Dikatakannya, modus operandi yang dilakukan terdakwa dengan menyalahgunakan barcode, dan dilakukan pada malam hingga dini hari. Di mana, pada saat itu pengawasaan dari pihak SPBU tak seketat pada pagi hingga sore hari.

“Modus ini terbuka dilakukan setiap malam, bahkan ada transaksi jam 04.00 WIB. Pihak SPBU mengaku tidak mengetahui sama sekali aktifitas tersebut,” tegas Zamrul.

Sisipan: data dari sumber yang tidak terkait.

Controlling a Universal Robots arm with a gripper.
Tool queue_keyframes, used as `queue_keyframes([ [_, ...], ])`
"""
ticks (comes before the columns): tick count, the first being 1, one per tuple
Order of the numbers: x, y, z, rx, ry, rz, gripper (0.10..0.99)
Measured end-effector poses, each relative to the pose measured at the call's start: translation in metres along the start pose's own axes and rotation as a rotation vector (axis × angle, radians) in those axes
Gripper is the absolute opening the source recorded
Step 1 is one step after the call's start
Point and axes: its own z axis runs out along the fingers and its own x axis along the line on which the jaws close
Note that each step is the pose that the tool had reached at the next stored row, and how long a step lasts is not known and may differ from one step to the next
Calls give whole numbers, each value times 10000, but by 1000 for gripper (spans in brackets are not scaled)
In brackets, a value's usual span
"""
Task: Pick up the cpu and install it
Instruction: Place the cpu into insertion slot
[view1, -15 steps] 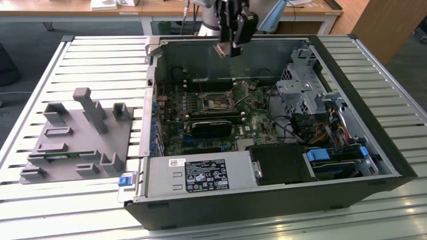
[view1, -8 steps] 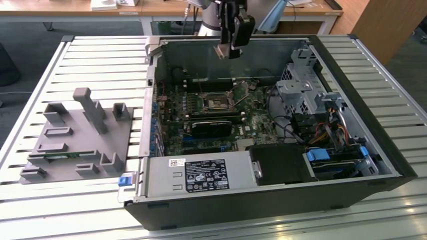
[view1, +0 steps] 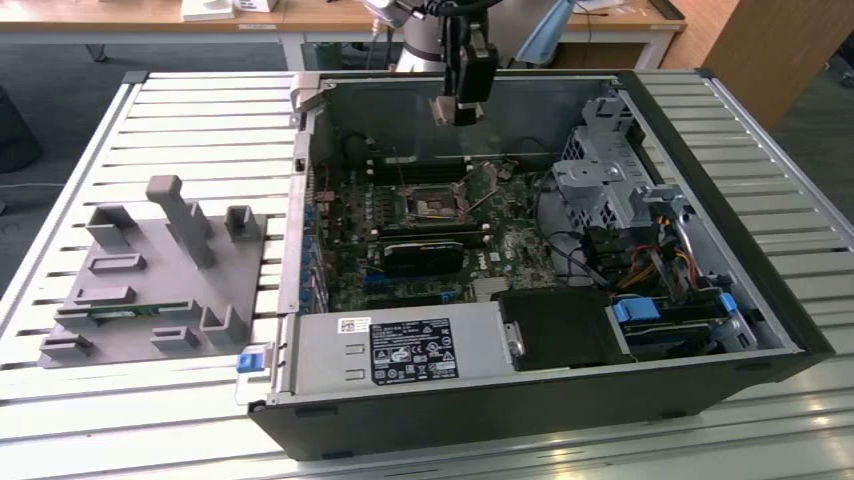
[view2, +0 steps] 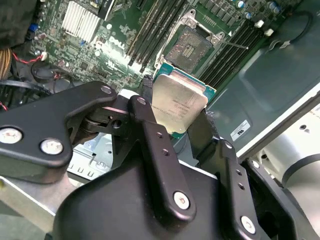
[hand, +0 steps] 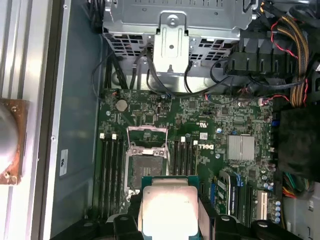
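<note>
While the exterior view shows the tool (view1: 461, 118) above the case (view1: 561, 415), both wrist views show it clamping the cpu (view2: 179, 102) near the socket (view2: 192, 47).

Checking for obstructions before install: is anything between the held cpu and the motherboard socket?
Nothing visible does. The cpu is clamped between the fingers, apart from the socket, whose contact area lies bare in both wrist views, with no cable or part across it.
</note>
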Motion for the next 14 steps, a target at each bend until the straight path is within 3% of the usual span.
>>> queue_keyframes([
  [9, 22, -61, 27, -1, -5, 84, 529],
  [14, 37, -64, 87, -12, -41, 689, 529],
])
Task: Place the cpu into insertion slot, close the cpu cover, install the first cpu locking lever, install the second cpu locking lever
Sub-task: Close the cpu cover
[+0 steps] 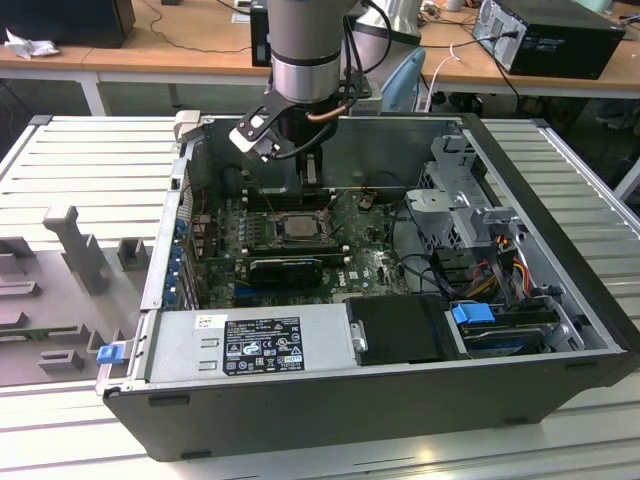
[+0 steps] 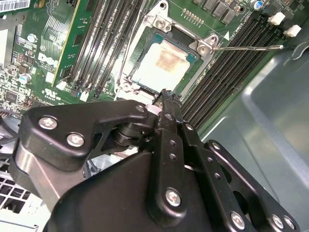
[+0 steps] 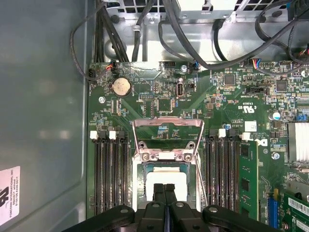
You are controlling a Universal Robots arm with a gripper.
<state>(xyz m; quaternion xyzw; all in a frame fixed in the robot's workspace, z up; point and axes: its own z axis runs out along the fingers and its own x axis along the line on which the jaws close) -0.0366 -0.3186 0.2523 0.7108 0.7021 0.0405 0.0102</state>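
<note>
The computer case (image 1: pixel 330 400) lies open on the table (image 1: pixel 90 160), with the arm (image 1: pixel 305 45) reaching down into it above the green circuit board (image 3: pixel 159 104). The cpu (image 3: pixel 166 180) is seated flat in the insertion slot (image 3: pixel 142 186), its pale metal top facing up; in the second wrist view it shows as a light square (image 2: pixel 161 63) inside the silvery socket rim. The cpu cover (image 3: pixel 167 124) is swung open, away from the socket, and attached along its hinged edge just beside the slot; green board shows through its square cut-out. A thin metal locking lever (image 2: pixel 246 47) runs from one socket corner out across the neighbouring black memory slots (image 3: pixel 111 174) and is not latched down. The gripper (image 3: pixel 165 187) is positioned directly over the edge of the cpu on the side opposite the open cover. Its two black fingers are pressed together with no gap between them, and nothing is held between them; in the second wrist view the joined tips (image 2: pixel 166 94) sit near the socket edge
</note>
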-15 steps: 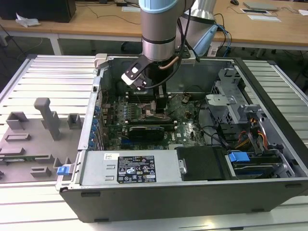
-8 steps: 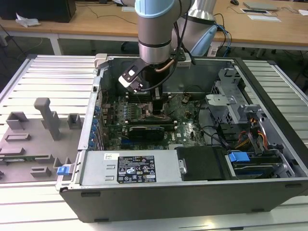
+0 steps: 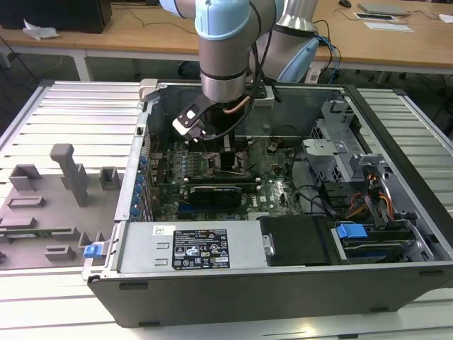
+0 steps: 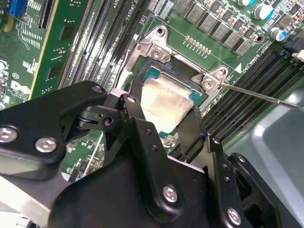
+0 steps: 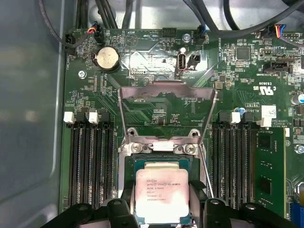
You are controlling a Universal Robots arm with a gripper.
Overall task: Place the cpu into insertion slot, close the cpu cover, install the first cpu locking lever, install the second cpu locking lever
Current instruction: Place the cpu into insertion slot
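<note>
While the gripper (image 5: 163, 206) clasps it, the cpu (image 5: 162, 178) shows faint print (image 5: 158, 191).

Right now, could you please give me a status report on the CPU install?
Gripper shut on the cpu, at the insertion slot. Hinged cpu cover standing open. No obstruction seen.
</note>
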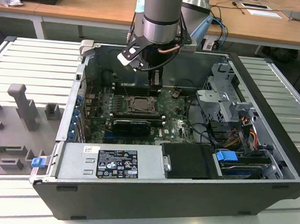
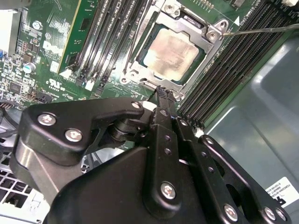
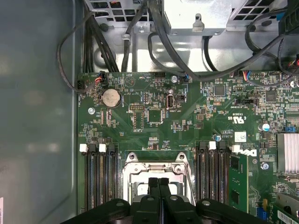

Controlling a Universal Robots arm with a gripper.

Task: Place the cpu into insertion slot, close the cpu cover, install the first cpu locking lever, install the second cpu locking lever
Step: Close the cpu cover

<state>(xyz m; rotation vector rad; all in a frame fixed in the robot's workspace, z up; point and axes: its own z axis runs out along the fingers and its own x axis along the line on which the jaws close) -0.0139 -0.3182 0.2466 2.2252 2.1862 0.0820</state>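
Ok, cpu (image 2: 173, 56) sits in insertion slot (image 1: 139, 105), cpu cover (image 2: 211, 53) down over it. Gripper (image 2: 161, 93) fingers together, nothing held, tip at socket edge. Risk: locking lever (image 2: 261, 30) looks unlatched; tip could slip off the thin rod and gouge mobo (image 3: 154, 116).

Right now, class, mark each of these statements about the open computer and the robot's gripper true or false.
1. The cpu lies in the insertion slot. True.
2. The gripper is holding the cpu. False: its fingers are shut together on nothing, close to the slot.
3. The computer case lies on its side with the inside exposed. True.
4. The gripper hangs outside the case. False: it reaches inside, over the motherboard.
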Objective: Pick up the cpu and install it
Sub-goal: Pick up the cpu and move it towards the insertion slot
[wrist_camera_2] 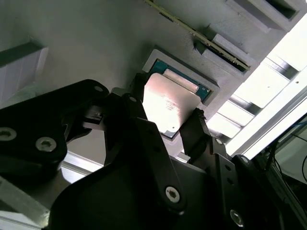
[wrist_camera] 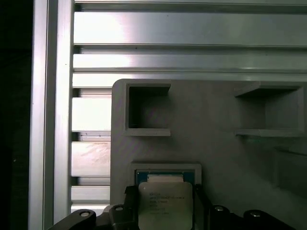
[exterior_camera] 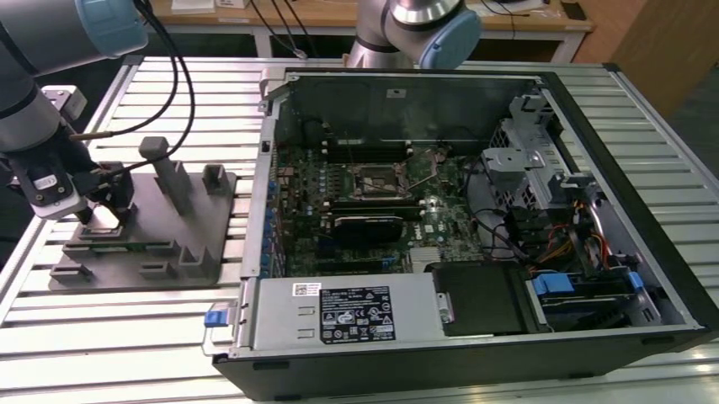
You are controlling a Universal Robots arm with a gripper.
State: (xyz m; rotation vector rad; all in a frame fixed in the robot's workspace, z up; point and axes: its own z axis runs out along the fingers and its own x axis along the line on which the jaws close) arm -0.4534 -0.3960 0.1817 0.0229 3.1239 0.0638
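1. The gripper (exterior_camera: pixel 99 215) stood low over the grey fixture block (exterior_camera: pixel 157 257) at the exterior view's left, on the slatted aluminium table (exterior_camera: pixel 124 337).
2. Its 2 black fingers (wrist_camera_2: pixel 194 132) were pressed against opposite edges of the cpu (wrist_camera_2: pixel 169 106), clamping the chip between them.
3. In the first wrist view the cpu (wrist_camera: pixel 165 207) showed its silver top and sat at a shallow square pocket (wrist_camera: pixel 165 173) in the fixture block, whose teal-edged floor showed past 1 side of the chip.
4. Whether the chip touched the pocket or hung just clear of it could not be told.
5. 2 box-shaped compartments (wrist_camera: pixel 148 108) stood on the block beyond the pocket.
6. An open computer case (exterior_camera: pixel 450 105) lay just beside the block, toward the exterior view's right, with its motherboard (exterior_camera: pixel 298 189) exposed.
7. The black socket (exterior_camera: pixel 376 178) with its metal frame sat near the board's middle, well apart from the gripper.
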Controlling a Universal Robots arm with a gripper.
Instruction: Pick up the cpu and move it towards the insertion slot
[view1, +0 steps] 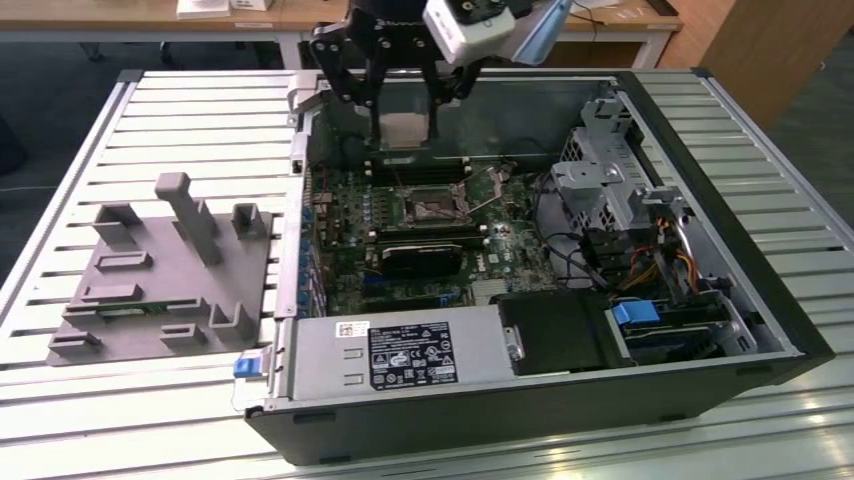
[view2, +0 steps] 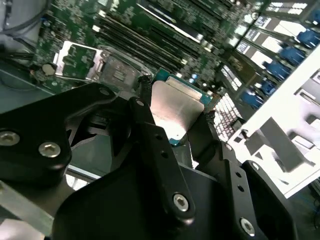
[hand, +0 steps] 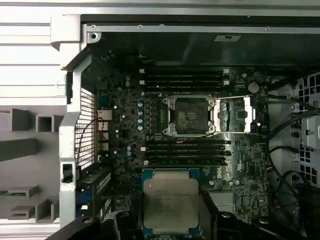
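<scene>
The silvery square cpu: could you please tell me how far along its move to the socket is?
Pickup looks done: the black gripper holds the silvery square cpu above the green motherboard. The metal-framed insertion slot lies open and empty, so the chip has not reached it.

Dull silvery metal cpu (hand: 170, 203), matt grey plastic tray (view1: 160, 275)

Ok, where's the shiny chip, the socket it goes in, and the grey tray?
cpu (hand: 171, 202), first wrist view, middle of its metal top.
insertion slot (hand: 190, 116), first wrist view, dark centre.
grey tray (view1: 134, 300), exterior view, flat base.
</scene>
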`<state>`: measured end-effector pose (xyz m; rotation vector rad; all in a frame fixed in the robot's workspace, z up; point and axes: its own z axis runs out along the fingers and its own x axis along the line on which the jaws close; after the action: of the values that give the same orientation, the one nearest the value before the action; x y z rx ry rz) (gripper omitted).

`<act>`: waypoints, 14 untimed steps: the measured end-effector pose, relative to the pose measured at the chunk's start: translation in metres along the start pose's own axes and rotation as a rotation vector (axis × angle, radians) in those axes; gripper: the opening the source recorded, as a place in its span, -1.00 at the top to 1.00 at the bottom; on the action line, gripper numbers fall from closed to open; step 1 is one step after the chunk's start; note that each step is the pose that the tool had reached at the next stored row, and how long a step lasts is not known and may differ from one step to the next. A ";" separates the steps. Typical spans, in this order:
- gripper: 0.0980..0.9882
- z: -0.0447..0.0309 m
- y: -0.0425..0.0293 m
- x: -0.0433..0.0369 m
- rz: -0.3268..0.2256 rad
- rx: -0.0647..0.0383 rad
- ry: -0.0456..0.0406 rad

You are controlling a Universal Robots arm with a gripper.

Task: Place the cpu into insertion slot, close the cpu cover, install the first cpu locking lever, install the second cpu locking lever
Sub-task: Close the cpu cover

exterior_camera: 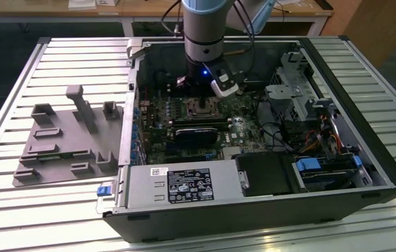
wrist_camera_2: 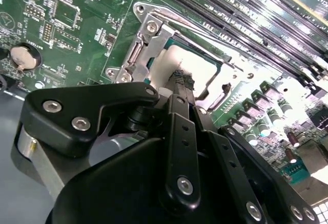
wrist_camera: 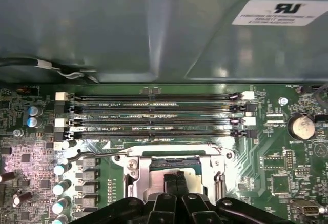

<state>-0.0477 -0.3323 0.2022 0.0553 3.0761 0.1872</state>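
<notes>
We see the claw [wrist_camera_2: 183, 81] clenched shut, touching the silvery top of the cpu [wrist_camera_2: 165, 62]. The cpu sits in the slot [exterior_camera: 201, 109] on the green board [wrist_camera_2: 77, 29], upper middle of the exterior view, with the cover [wrist_camera_2: 146, 35] framing it.

Open computer case [exterior_camera: 254, 220] on the bench [exterior_camera: 16, 210], reached from above. The gripper [wrist_camera_2: 182, 83], fingers together, stands over the insertion slot [exterior_camera: 201, 108]. Memory slots [wrist_camera: 154, 112] and the case wall [wrist_camera: 154, 29] hem one side, capacitors [wrist_camera: 62, 170] another. The graphics card [exterior_camera: 199, 131] lies just beside the slot. The power-supply box [exterior_camera: 180, 186] and drive cage [exterior_camera: 292, 92] stand farther off.
</notes>
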 end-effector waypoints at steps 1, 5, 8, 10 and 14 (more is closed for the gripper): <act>0.99 -0.0018 0.0002 -0.0002 0.000 0.000 0.0000; 0.99 -0.0065 0.0008 -0.0006 0.000 0.000 -0.0001; 0.99 -0.0064 0.0007 0.0006 0.000 0.000 -0.0001; 0.99 -0.0064 0.0006 0.0040 0.000 0.000 0.0000; 0.99 -0.0063 0.0003 0.0109 0.000 0.000 -0.0001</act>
<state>-0.0589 -0.3323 0.2078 0.0552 3.0760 0.1873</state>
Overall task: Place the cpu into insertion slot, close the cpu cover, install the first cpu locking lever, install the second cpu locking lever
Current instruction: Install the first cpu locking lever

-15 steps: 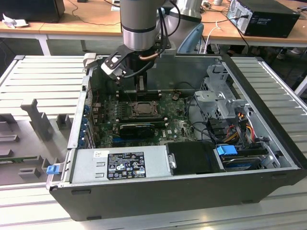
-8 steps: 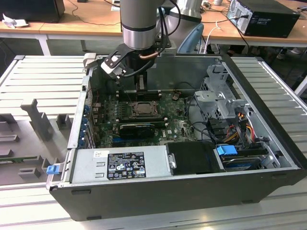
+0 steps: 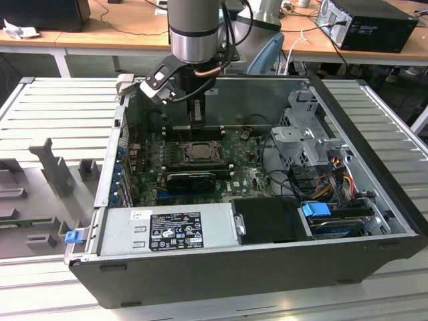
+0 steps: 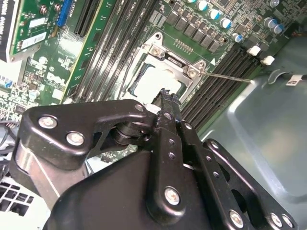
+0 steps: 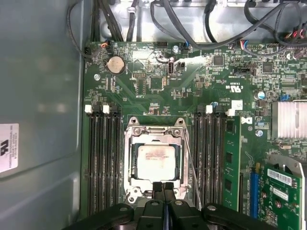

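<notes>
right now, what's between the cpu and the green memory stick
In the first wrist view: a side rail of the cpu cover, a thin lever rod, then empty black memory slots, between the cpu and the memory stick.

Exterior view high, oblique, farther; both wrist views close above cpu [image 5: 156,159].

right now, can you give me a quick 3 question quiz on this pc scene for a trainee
1. True or false: the cpu lies inside the cut-out of the cpu cover.
2. The claw is: a) spread wide, b) shut, c) gripping a cable.
3. Which round silver part sits on the motherboard?
Key: 1 true; 2 b; 3 the coin cell battery.
</notes>
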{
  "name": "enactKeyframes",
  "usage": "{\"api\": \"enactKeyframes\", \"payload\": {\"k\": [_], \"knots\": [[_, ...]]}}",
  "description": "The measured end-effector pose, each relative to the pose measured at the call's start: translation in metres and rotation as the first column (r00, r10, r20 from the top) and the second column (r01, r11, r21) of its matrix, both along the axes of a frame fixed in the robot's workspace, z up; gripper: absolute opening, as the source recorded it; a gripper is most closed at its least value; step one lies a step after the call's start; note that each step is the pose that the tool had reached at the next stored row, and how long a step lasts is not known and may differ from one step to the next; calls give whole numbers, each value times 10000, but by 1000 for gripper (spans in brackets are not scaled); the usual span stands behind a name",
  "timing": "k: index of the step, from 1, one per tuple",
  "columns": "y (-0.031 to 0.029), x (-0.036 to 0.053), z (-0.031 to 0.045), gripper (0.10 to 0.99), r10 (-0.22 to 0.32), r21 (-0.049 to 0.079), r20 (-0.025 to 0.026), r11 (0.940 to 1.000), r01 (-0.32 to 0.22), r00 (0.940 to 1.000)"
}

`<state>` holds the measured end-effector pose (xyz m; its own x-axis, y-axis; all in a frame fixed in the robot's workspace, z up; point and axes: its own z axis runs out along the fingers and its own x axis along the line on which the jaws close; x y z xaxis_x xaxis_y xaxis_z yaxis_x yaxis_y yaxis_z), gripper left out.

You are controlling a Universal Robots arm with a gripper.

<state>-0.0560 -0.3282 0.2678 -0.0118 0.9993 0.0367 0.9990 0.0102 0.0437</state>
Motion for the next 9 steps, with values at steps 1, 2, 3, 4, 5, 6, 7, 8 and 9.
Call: {"api": "enactKeyframes", "payload": {"k": [1, 2, 3, 4, 5, 6, 7, 8, 9], "knots": [[0, 0, 28, 106, 5, 0, 0, 10000, -5, 10000], [0, 0, 45, 106, 61, 1, 1, 10000, -61, 10000], [0, 0, 44, 106, 231, 1, 1, 9997, -231, 9997], [0, 0, 45, 106, 395, 1, 1, 9992, -395, 9992], [0, 0, 45, 106, 779, -3, 0, 9970, -779, 9970], [0, 0, 45, 106, 1029, -5, 0, 9947, -1029, 9947], [0, 0, 44, 106, 1203, -6, 0, 9927, -1203, 9927], [0, 0, 44, 106, 1559, -10, -1, 9878, -1559, 9878], [0, 0, 44, 106, 1788, -12, -1, 9839, -1788, 9839]]}}
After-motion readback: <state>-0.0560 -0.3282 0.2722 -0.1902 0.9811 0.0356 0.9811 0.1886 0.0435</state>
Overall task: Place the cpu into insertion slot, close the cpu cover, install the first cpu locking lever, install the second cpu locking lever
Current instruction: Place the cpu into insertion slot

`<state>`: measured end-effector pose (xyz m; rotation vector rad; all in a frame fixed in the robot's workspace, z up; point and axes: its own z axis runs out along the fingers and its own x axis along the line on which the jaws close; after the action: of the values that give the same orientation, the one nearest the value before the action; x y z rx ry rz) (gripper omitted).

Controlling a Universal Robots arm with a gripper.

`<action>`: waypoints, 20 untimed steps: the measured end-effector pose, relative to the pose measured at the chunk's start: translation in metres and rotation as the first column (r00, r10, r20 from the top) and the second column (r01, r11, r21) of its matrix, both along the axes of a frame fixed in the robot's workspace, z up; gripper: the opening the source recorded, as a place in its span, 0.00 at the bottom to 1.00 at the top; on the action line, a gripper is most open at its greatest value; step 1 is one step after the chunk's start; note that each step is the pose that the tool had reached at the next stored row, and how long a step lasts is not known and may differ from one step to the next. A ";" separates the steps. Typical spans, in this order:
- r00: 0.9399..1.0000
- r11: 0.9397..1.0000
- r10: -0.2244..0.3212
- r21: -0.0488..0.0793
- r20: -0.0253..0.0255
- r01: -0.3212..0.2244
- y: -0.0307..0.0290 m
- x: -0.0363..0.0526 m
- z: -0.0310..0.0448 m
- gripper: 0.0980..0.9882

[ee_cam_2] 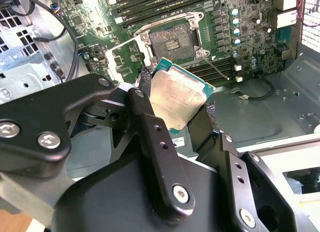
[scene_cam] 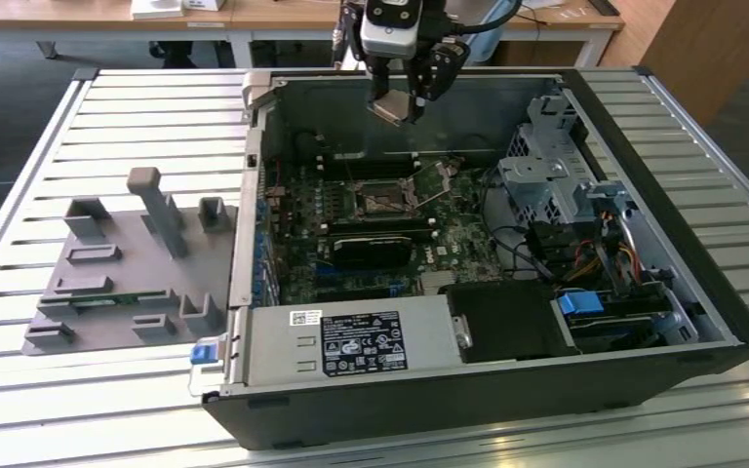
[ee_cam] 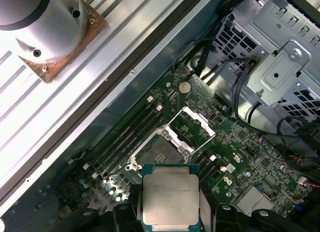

Dijelaskannya, penyidikan masih terus dikembangkan untuk mengungkap dugaan keterlibatan pihak lain, termasuk kemungkinan adanya peran rekan kerja dan pihak manajemen SPBU.

“Kami meyakini ada pihak lain yang mengetahui aktivitas mencurigakan ini. Karena itu, perkara ini masih kami kembangkan,” sebutnya,

Disinggung terkait pelangsir yang sempat terekam CCTv dan vidio viral, telah diselidiki. Yang mana ternyata pelangsir masih anak di bawah umur.

“Untuk pelangsir masih anak usia 12 tahun. Dan kami sedang minta petunjuk jaksa, untuk proses selanjutnya,” jelas Zamrul.

Sejumlah barang bukti telah diamankan dalam perkara tersebut, diantaranya mesin ADC, jerigen, flashdisk, data rekaman transaksi, seragam operator SPBU, becak motor dan uang tunai Rp 100 ribu.

Masih kata Zamrul, tersangka dijerat dengan Pasal 40 angka 9 Undang-Undang Migas yang telah diperbarui melalui UU Cipta Kerja, setiap orang yang menyalahgunakan niaga BBM bersubsidi.

“Ancaman pidana maksimal 6 tahun dan denda paling banyak Rp6 miliar,” tegas Zamrul.

Ia juga memastikan bahwa proses penyidikan akan terus berjalan. Sejumlah saksi, termasuk dari manajemen SPBU dan konsumen pemilik barcode, telah dimintai keterangan. Aparat juga akan memeriksa rekaman CCTV untuk memperkuat alat bukti dan menelusuri kemungkinan tersangka baru.

“Kami tidak berhenti di satu tersangka saja. Dari bukti digital, transaksi barcode, dan keterangan para saksi, besar kemungkinan ada pihak lain yang akan menyusul dijerat hukum,” tutup AKBP Zamrul.

Tak hanya itu, Zamrul juga mengingatkan seluruh SPBU di Kepri tidak melakukan kesalahaan serupa. Sebab pihaknya juga tak akan diam terhadap penyelewengan serupa.

“Kami mengingatkan agar seluruh SPBU menyalurkan BBM subsidi sesuai peruntukan,” tegas Zamrul.

Staf Admin BBM Samritel Kepri dari PT Pertamina Patra Niaga, Rusmana mengatakan pihaknya telah mengirim surat teguran ke SPBU terkait dan menangguhkan penjualan BBM jenis Pertalite untuk sementara waktu.

“Kami juga mengimbau seluruh SPBU di Kepri agar lebih berhati-hati dalam melayani pembelian BBM bersubsidi, terutama jika tanpa menggunakan barcode resmi dari MyPertamina,” jelas Rusmana.

Menurutnya, Pertamina menyalurkan sekitar 16 ribu hingga 18 ribu kiloliter (KL) BBM jenis Pertalite setiap hari ke SPBU di Kepri, termasuk ke Kabil. Penyaluran ini diatur langsung oleh BPH Migas.

“Khusus SPBU Kabil biasanya penyaluran pertalite setiap hari, 16 KL hingga 18 KL. Namun saat ini kami hentikan sementara,” tegasnya.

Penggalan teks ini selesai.